The Internal Revenue Service is failing to crack down on hundreds of thousands of high-income people who owe billions of dollars in taxes, according to a new report by the agency’s government watchdog.

The Treasury Inspector General for Tax Administration identified almost 880,000 individuals making $100,000 a year or more who didn’t file tax returns from 2014 to 2016. Collectively, those “nonfilers” owed an estimated $45.7 billion in taxes.

An estimated 1,891 nonfilers owed more than $1 million apiece, or about $13.5 billion collectively. The top 100 nonfilers owed an estimated $9.9 billion in total.

The inspector general’s audit found that the IRS did not investigate or try to collect in more than 40% of those roughly 880,000 cases, representing an estimated total tax bill of $20.8 billion.

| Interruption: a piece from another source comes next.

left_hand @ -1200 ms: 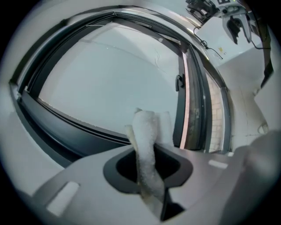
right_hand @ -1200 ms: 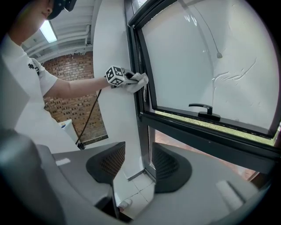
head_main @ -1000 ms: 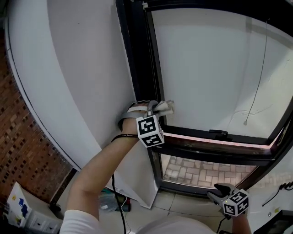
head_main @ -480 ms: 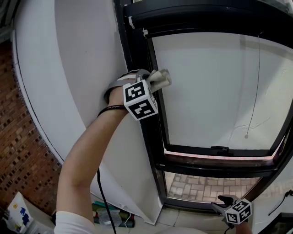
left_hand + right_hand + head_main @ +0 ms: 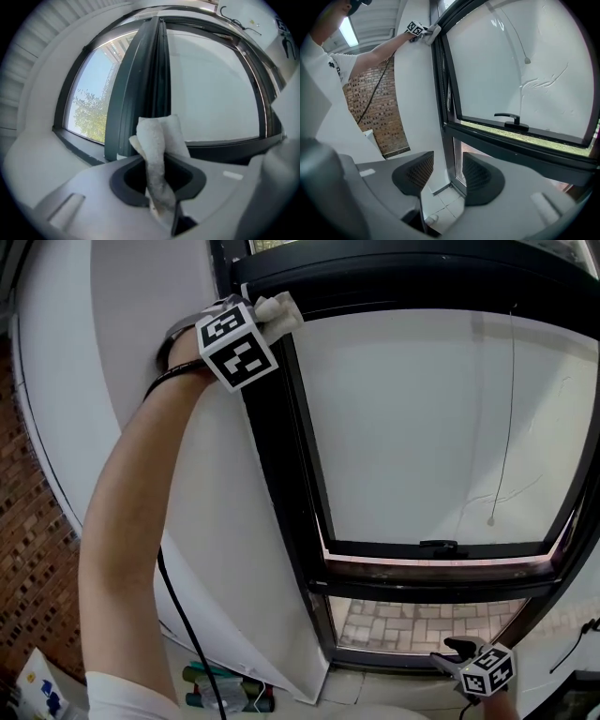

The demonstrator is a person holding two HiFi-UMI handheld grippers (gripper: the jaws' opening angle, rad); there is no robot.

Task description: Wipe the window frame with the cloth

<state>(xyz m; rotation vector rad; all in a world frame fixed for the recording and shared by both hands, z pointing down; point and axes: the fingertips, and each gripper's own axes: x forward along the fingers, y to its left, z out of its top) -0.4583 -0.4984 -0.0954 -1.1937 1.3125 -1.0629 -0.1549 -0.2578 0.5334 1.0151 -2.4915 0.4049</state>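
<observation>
A black window frame [image 5: 281,484] runs up the wall, with its upright post at the left of the pane. My left gripper [image 5: 267,315] is raised to the top of that post and is shut on a folded white cloth [image 5: 279,307]. The left gripper view shows the cloth [image 5: 159,154] pinched between the jaws, its free end against the dark frame [image 5: 140,79]. My right gripper [image 5: 459,652] hangs low at the bottom right, open and holding nothing. From the right gripper [image 5: 447,176] view, the left gripper [image 5: 426,33] and its cloth [image 5: 432,32] appear high on the frame post [image 5: 443,84].
A window handle [image 5: 439,545] sits on the lower sash rail, and a thin cord [image 5: 502,409] hangs in front of the pane. A white wall [image 5: 159,484] lies left of the frame, with a brick wall [image 5: 33,568] beyond. Small items [image 5: 220,695] lie on the floor below.
My left gripper has slid the cloth up the frame's upright post, from the level of the lower sash rail to the top corner. The right gripper has stayed low.
</observation>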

The IRS never entered 326,579 of the cases into its compliance system, and another 42,601 cases were closed out of the system without the agency ever working on them.

The more than 510,000 remaining cases, with $24.9 billion in estimated taxes due, “will likely not be pursued as resources decline,” the report says. The IRS has faced repeated budget cuts until recently and the report says that collections staff declined by 19% from fiscal year 2013 through fiscal year 2018.

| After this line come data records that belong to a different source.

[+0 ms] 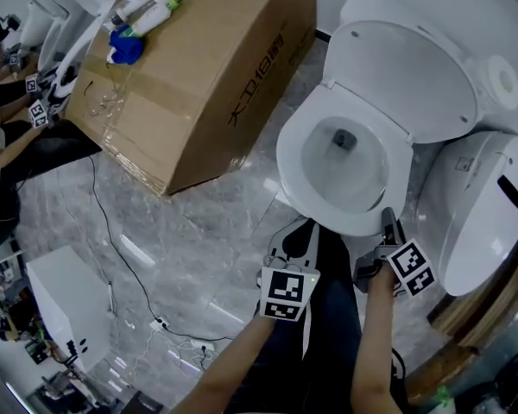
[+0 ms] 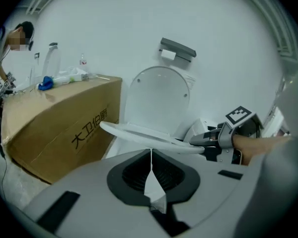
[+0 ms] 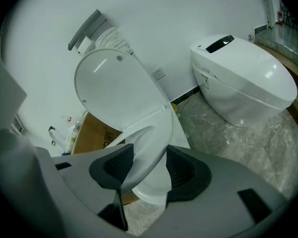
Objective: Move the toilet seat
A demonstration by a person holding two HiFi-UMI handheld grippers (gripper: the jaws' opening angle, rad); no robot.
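Pinching the front rim of the toilet seat [image 3: 148,150], the right gripper [image 1: 387,224] holds it tilted just above the bowl [image 1: 350,166]; the left gripper [image 2: 150,155] is pressed together, empty. Stiff, smooth, hinged plastic, probably light and slippery; the front edge looks the best hold

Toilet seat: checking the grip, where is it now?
The toilet seat sits half raised in the right gripper, centre of the right gripper view, below the upright lid.
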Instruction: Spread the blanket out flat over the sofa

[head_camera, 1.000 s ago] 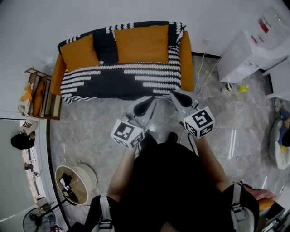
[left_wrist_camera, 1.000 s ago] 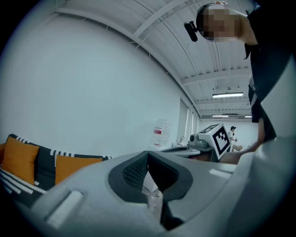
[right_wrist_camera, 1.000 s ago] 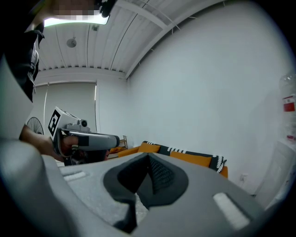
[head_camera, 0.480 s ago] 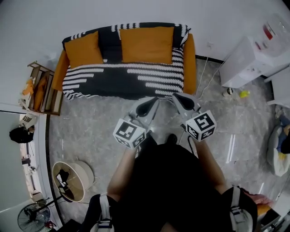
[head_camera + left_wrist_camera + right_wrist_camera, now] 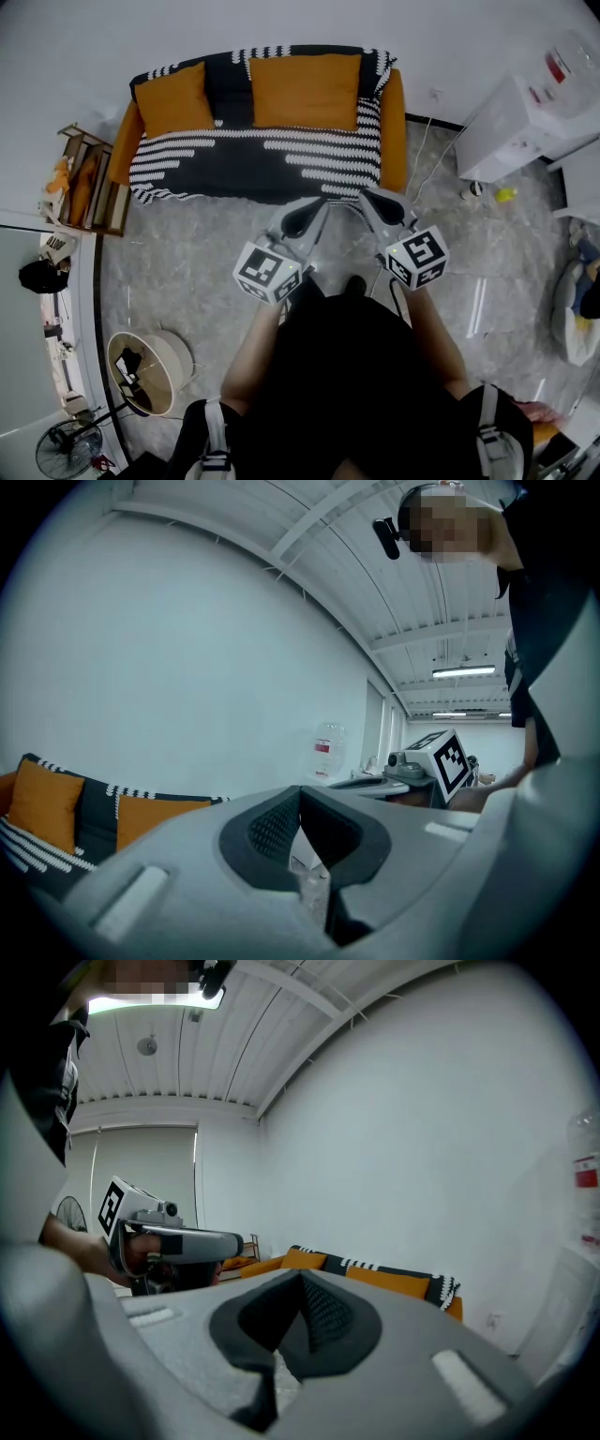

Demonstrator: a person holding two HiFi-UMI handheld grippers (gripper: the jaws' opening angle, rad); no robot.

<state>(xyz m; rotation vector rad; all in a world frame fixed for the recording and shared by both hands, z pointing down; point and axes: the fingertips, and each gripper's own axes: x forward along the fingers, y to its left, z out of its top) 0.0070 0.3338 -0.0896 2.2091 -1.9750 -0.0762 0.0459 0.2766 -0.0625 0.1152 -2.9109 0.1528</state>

“Pursuing nonfilers is one of the IRS’s most efficient enforcement strategies because issuing nonfiler notices can be a cost-effective tool that requires little more than automated notices,” the report says. “Previous IRS research studies from decades ago noted that at that time, the IRS pursued most nonfiler leads. However, with some exceptions, that no longer appears to be the case.”

The watchdog report makes seven recommendations, including that the IRS reallocate resources to ensure that most or all high-income tax cheats are subject to enforcement action. It also says that the IRS is missing out on opportunities to fully crack down on repeat tax cheats by working on cases one tax year at a time. IRS management disagreed with one of the recommendations, agreed with two and partially agreed with the other four.

Why it matters: Beyond the obvious implications for the federal budget and IRS funding, tax cheats also cost the rest of us who do pay taxes. As Bloomberg News reports: “The average U.S. household is paying an annual surtax of more than $3,000 to subsidize taxpayers who aren’t paying all they owe, the Taxpayer Advocate Service, an independent oversight office within the IRS, found in January. The calculation is based on the assumption that the government is seeking to collect a fixed amount of revenue, leaving compliant taxpayers to pay more to subsidize noncompliance.”